The article highlights a striking leadership development gap: many CEOs do not receive external guidance on their leadership skills, even though most would welcome it. Gretchen Gavett draws on a Stanford University/The Miles Group survey of 200 CEOs, board directors, and senior executives, then discusses the findings with Stanford Graduate School of Business professor David Larcker and The Miles Group CEO Stephen Miles.

Executive Summary

The core message is that coaching should not be viewed as remedial support for struggling leaders. At the CEO level, coaching is a strategic tool for sharpening leadership behavior, improving self-awareness, and addressing blind spots that become harder to detect as leaders rise. The article suggests that even the most senior executives often lack structured, candid feedback—and that boards and leadership teams should normalize coaching as part of high-performance governance.

Major Takeaways

1. CEOs are often under-coached.
The article reports that two-thirds of CEOs do not receive outside advice on leadership skills, despite broad receptiveness to coaching.

2. The higher leaders rise, the less honest feedback they may receive.
Senior executives are surrounded by stakeholders who may filter feedback, soften criticism, or avoid difficult conversations. That makes external coaching especially valuable.

3. Coaching should be positioned as performance optimization, not remediation.
For CEOs, coaching can function like elite athletic training: a confidential, structured way to improve decision-making, communication, influence, and leadership presence.

4. Boards have a role to play.
Because CEO development affects organizational performance, boards should treat leadership coaching as part of succession planning, governance, and enterprise risk management.

5. The best coaching focuses on behavior that affects business outcomes.
Leadership coaching is most useful when it connects personal growth to strategic priorities, team effectiveness, culture, and execution.

Talking Points for Business Leaders

“Even high-performing CEOs need feedback mechanisms; success can create insulation.”

“Executive coaching is not a sign of weakness—it is a discipline of continuous improvement.”

“Boards should ask not only whether the CEO is delivering results but whether the CEO is still growing.”

“The most dangerous leadership gaps are often the ones senior leaders no longer hear about.”

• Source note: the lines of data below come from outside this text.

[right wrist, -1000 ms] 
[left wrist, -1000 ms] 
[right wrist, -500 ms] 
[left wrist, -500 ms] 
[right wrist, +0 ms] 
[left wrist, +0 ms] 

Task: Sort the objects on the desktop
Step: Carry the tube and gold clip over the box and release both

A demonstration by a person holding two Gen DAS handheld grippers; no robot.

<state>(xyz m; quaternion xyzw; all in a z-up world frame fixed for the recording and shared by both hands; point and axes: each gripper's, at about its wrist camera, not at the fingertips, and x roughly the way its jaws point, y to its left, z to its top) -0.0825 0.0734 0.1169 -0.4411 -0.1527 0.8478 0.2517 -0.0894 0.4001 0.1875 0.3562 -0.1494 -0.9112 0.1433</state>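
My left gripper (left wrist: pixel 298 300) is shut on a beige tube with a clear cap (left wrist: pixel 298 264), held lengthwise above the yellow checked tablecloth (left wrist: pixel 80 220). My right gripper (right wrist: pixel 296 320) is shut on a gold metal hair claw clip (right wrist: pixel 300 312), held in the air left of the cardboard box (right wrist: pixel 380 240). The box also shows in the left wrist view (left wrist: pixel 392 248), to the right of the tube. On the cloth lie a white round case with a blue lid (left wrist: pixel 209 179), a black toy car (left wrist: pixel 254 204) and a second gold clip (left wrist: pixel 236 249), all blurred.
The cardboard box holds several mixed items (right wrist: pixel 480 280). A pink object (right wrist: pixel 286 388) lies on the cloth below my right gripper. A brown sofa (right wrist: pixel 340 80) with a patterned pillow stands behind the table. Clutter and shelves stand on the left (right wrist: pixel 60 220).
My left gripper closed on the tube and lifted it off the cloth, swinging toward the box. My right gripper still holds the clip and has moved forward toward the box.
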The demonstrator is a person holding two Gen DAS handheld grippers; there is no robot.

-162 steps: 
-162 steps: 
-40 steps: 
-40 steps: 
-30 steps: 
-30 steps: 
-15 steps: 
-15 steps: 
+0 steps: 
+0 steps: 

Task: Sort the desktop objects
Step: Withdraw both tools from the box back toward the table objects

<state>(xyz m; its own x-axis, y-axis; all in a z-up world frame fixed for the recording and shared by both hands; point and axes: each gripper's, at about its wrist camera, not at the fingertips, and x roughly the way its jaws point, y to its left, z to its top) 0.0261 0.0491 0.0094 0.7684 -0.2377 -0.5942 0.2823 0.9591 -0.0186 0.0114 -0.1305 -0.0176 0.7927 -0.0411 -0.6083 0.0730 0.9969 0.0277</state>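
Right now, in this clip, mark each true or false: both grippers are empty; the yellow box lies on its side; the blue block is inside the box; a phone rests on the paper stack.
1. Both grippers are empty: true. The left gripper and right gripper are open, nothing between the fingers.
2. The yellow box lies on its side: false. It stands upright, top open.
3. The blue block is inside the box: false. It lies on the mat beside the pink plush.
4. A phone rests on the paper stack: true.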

“Coaching should be tied to business priorities: strategy execution, talent development, stakeholder alignment, and leadership team performance.”

Reflection Questions

  1. Where might our CEO or senior team be receiving filtered or incomplete feedback?
  2. Do we treat leadership coaching as a privilege for high performers or as a fix for performance problems?
  3. What leadership behaviors most directly affect our strategic execution?
  4. Does our board have a structured process for CEO development?
  5. How do we measure whether leadership coaching is improving business outcomes?

Potential Action Items

Start by reframing internal coaching as a performance accelerator rather than a corrective measure. Boards and CHROs can establish a confidential CEO feedback process that includes input from directors, senior executives, and selected stakeholders. Tie coaching goals to strategic priorities such as enterprise alignment, communication, succession, culture, and decision quality. Review progress periodically without compromising coaching confidentiality.